TCMB, Beyin Aktivitesini Azaltarak Yeniden Şekillendirerek Sosyal Kaygıyı Azaltabilir
Yeni bir İsveç araştırması, İnternet üzerinden verilen bilişsel davranışçı terapinin sadece dokuz haftasından sonra, sosyal anksiyete bozukluğundan muzdarip hastaların beyinlerinin hacim ve aktivitede değiştiğini ve anksiyetenin azaldığını buldu.
Araştırmacılar, beynin oldukça uyumlu olduğunu belirtti. Örneğin, önceki araştırmalar hokkabazlık ve video oyunlarının beyin hacmini etkilediğini göstermiştir. Ancak belirli bölgelerdeki beyin hacminin ve nöronal aktivitenin nasıl değişebileceğine dair sorular devam etmektedir.
Mevcut araştırmada, Linköping Üniversitesi ve diğer İsveç üniversitelerinden bir grup araştırmacı, İnternet üzerinden sağlanan bilişsel davranışçı terapinin (ICBT) beyin hacmini ve aktivitesini nasıl etkilediğini inceledi.
Araştırmacılar, en yaygın ruh sağlığı sorunlarından biri olan sosyal anksiyete bozukluğu (SAD) hastalarına odaklandı.
Çalışma için, ICBT müdahalesinden önce ve sonra tüm çalışma katılımcıları üzerinde manyetik rezonans görüntüleme (MRI) yapıldı.
Araştırmacılar, SAD'li hastalarda, ICBT'nin bir sonucu olarak amigdaladaki beyin hacmi ve aktivitenin azaldığını bulmuşlardır. Çalışma sonuçları dergide görünür Çeviri Psikiyatrisi.
“Hastalarda gördüğümüz gelişme ne kadar büyükse, amigdalalarının boyutu o kadar küçük. Çalışma aynı zamanda hacimdeki azalmanın beyin aktivitesindeki azalmaya yol açtığını da öne sürüyor ”dedi, araştırmayı yöneten doktora öğrencisi Kristoffer NT Månsson. Månsson, Linköping'in meslektaşı Dr. Gerhard Andersson ve Karolinska Enstitüsü, Uppsala Üniversitesi, Umeå Üniversitesi ve Stockholm Üniversitesi'nden araştırmacılarla birlikte çalıştı.
Çalışma, dokuz hafta boyunca İnternet üzerinden tedavi edilen 26 kişiden oluşuyor ve bu da onu nispeten küçük bir çalışma yapıyor. Bununla birlikte, aynı anda birden fazla faktörü araştırması bakımından benzersizdir: hem beyin hacmindeki hem de beyin aktivitesindeki tedavi sonrası değişiklikler.
"Bu kadar hastaya bakmamış olsak da, bu çalışma bazı önemli bilgiler sağlıyor - özellikle de tüm hastalar için. Månsson, birçok çalışma, beynin belirli bölgelerinin anksiyete bozukluğu olan ve olmayan hastalar arasında farklılık gösterdiğini bildirdi.

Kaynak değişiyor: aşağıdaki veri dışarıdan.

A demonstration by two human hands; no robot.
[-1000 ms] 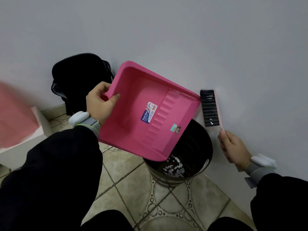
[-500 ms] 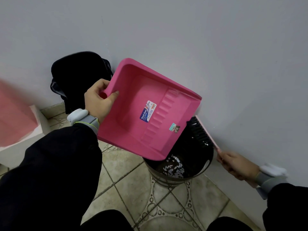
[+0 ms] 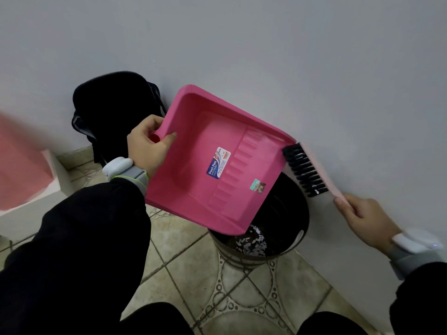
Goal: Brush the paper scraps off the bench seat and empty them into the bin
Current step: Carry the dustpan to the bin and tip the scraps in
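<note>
The emptying is judged almost done: the pink dustpan [image 3: 193,180] is held tilted over the bin [image 3: 290,209], its inside appears bare, and paper scraps [image 3: 252,240] are seen on the bin's bottom, at 5 o'clock from the pan. Whether the bench seat is clean cannot be told. The left grip [image 3: 147,148] is curled round the pan's handle at 9 o'clock. The brush [image 3: 304,170] is pinched by its handle in the right grip [image 3: 362,218] at 3 o'clock, bristles just beside the pan's lip.

1 dustpan [image 3: 193,180], 1 brush [image 3: 305,170], 1 bin [image 3: 289,213], 2 hands [image 3: 146,151] [image 3: 365,220].
</note>
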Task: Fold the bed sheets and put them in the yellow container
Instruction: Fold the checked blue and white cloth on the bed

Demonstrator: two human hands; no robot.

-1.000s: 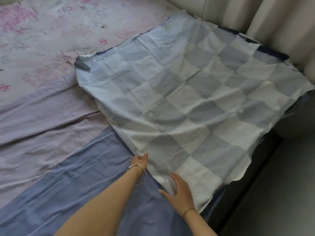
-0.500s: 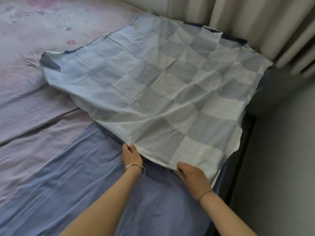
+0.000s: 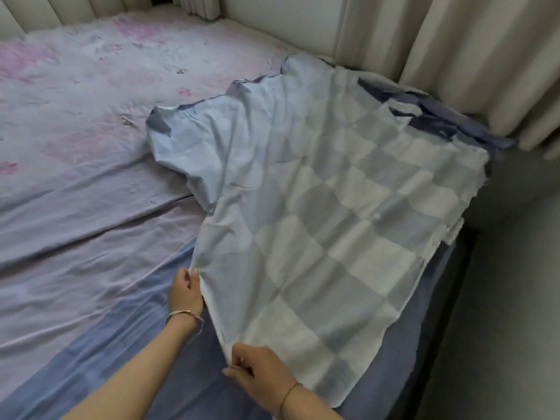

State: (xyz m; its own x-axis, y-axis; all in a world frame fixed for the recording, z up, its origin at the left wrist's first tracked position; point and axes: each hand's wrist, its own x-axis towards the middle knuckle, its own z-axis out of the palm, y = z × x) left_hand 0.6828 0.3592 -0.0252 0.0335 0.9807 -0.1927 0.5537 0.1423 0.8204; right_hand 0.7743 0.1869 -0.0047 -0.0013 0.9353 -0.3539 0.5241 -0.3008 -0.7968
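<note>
Underlay: lilac-and-blue cotton bed cover [image 3: 91, 237]. The left hand [image 3: 185, 291] pinches the near edge of the pale blue-and-white checked fabric bed sheet [image 3: 333, 222], which lies spread over the bed's right side. The right hand [image 3: 260, 374] pinches the same edge, closer in. Recommended: lift both grips level and match the edge to the far edge. Yellow container not in view.

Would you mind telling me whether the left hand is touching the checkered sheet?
Touching. The head view shows the left hand pinching the near edge of the checkered sheet between thumb and fingers.
</note>
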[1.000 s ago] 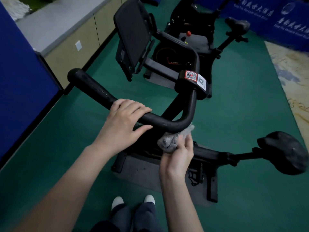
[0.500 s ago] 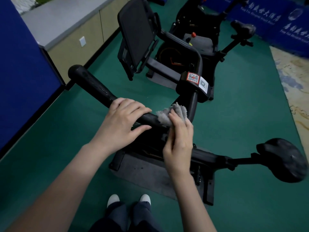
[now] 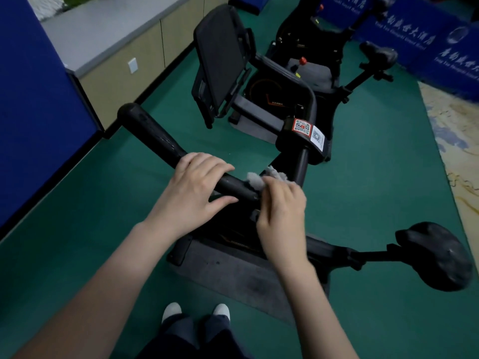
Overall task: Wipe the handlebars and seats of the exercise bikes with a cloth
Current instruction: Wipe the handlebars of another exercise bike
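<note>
Green flooring (image 3: 363,190) fills the head view, with a low cabinet (image 3: 124,63) along the upper left and blue banners (image 3: 414,35) across the upper right. The nearest exercise bike (image 3: 233,268) stands mid-frame, its black handlebar (image 3: 155,136) running from left of centre down toward the stem. The left hand (image 3: 191,195) grips the bar at its middle, fingers (image 3: 207,164) draped over the top and thumb reaching beneath. Just to its right, the right hand (image 3: 282,211) holds a grey cloth (image 3: 255,178) bunched against the bar near its bend. Its fingers look curled onto the cloth, though motion blur softens them. The bike's seat (image 3: 435,255) sits at the lower right, untouched, and another bike's seat (image 3: 379,54) shows at the upper right.

The step in hand appears to be wiping the bar's inner stretch. To do it well, wrap the cloth around the tube so the underside gets rubbed too, and press firmly along its length. The steadying hand covers a section, so it should shift aside for the cloth to reach there. Pale specks on the outer end, toward the upper left, likely want a pass as well.
</note>
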`<state>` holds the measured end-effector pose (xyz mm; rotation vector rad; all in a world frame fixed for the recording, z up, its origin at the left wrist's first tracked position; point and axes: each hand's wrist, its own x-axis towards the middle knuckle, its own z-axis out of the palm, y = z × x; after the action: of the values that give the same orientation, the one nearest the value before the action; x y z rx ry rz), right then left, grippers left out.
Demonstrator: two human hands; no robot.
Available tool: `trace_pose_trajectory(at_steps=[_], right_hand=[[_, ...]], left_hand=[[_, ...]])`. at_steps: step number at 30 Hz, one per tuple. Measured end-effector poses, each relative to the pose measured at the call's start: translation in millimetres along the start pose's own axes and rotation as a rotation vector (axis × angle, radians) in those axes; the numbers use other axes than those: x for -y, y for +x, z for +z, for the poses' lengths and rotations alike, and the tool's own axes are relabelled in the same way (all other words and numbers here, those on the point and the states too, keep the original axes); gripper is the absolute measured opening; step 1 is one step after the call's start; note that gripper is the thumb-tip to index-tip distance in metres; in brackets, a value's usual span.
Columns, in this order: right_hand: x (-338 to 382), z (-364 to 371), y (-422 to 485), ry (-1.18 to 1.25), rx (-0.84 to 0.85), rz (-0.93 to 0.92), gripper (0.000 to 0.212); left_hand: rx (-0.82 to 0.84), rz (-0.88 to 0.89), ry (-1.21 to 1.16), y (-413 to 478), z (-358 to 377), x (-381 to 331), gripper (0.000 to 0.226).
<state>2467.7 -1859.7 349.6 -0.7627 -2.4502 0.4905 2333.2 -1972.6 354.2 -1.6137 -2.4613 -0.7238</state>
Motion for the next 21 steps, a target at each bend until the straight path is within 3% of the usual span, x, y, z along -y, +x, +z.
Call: trace_pose_trajectory(at_steps=[4,9,14,21], right_hand=[[-5.2,-16.6,27.9,-0.144,0.189,0.057,0.017],[32.0,-10.1,47.2,0.017,0.327,0.093,0.026],[38.8,-7.9,57.2,0.062,0.414,0.122,0.018],[24.0,-7.0,33.0,0.041,0.301,0.053,0.025]], left_hand=[[-0.035,-0.004,0.061,-1.0,-4.1,1.1,0.051],[-0.052,-0.019,0.107,-3.9,-15.2,9.5,0.057],[-0.034,-0.024,0.128,-4.3,-20.3,12.8,0.057],[-0.031,-0.01,0.112,-5.4,-20.7,18.4,0.054]])
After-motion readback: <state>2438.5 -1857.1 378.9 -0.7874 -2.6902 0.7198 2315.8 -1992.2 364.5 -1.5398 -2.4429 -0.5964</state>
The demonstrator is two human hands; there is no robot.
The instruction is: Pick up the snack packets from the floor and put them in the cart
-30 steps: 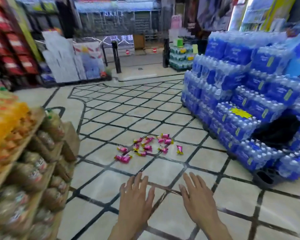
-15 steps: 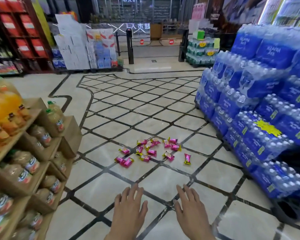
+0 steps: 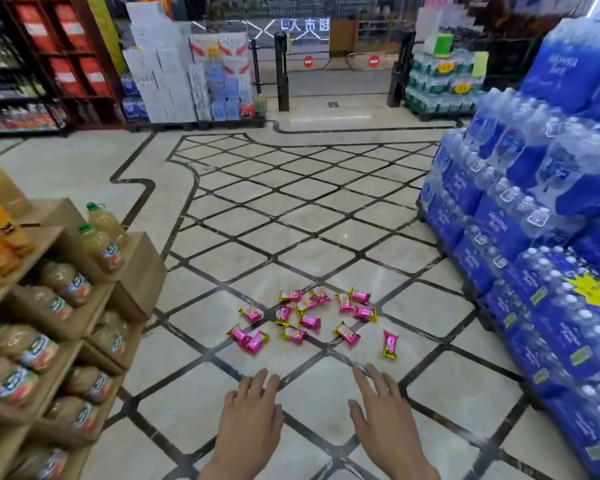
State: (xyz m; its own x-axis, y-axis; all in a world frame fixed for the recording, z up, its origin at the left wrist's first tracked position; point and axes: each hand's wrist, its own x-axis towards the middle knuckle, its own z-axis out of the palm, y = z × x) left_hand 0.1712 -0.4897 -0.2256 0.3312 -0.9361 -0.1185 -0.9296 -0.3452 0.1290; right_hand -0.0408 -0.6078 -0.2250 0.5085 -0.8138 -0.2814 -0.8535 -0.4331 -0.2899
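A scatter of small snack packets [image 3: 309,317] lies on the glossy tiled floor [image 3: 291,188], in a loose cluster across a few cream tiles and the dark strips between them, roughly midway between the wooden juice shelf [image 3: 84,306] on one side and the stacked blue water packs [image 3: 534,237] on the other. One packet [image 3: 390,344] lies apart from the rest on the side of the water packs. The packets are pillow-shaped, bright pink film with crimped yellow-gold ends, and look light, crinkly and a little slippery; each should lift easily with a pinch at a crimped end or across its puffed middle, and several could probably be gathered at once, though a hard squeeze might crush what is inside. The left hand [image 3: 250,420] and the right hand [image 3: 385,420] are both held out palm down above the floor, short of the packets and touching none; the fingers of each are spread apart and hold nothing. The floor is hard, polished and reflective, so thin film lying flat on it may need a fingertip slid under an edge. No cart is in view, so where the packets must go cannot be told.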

"Hastaların dokuz hafta içinde iyileşebileceğini ve bunun beyinlerinde yapısal farklılıklara yol açtığını gösterdik."
Månsson, çalışmayı daha büyük bir projenin ilk adımı olarak görüyor. Nihayetinde amaç, daha etkili tedaviler geliştirmek için tedavinin psikolojik ve biyolojik etkilerini daha iyi anlamaktır.
Araştırma ekibi şimdi daha fazla hasta üzerinde çalışmalarla ilerliyor. Bir çalışma, tedavi sırasında beyindeki değişikliğin meydana geldiği noktayı belirlemeyi amaçlamaktadır.
Uzmanlar, çalışma bulgularının ruh sağlığındaki en yaygın sorunlardan biri için daha etkili tedavilerin geliştirilmesine yardımcı olacağına inanıyor.